* **YOUR INSTRUCTIONS**: Beginning at the top of the data below, write out every line exactly until you reach the line with "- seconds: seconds", and include that line.

* **DATA BELOW**:
----
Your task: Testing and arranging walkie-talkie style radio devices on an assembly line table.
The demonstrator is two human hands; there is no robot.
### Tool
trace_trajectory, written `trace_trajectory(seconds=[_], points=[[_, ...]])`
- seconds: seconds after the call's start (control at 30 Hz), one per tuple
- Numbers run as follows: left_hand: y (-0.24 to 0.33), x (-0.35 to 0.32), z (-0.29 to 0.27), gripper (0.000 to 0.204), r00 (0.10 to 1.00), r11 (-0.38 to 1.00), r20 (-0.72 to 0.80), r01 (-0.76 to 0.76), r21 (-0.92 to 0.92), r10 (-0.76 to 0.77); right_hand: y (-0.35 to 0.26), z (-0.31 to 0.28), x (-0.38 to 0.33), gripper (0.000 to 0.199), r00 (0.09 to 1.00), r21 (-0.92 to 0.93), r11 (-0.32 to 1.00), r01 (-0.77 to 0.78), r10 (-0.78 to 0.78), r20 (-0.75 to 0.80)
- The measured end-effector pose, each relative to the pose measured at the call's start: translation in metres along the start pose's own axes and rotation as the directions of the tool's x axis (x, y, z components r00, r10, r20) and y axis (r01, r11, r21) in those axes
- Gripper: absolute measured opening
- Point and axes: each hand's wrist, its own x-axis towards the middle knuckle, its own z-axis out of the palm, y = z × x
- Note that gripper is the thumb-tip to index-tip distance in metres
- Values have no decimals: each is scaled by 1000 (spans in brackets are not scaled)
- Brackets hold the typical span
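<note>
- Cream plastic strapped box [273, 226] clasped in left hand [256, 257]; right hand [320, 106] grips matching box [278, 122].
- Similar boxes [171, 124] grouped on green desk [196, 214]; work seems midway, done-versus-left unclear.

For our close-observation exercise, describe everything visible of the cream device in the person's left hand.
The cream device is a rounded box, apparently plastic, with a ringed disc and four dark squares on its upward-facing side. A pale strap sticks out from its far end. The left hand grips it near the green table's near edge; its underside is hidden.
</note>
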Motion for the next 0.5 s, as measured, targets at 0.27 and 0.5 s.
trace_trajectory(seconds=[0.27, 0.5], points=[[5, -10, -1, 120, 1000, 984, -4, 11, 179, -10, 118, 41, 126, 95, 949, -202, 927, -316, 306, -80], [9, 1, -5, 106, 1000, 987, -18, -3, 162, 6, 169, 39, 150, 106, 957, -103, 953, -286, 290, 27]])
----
* **ANSWER SPACE**:
Your task: Testing and arranging walkie-talkie style radio devices on an assembly line table.
The demonstrator is two human hands; there is no robot.
### Tool
trace_trajectory, written `trace_trajectory(seconds=[_], points=[[_, ...]])`
- seconds: seconds after the call's start (control at 30 Hz), one per tuple

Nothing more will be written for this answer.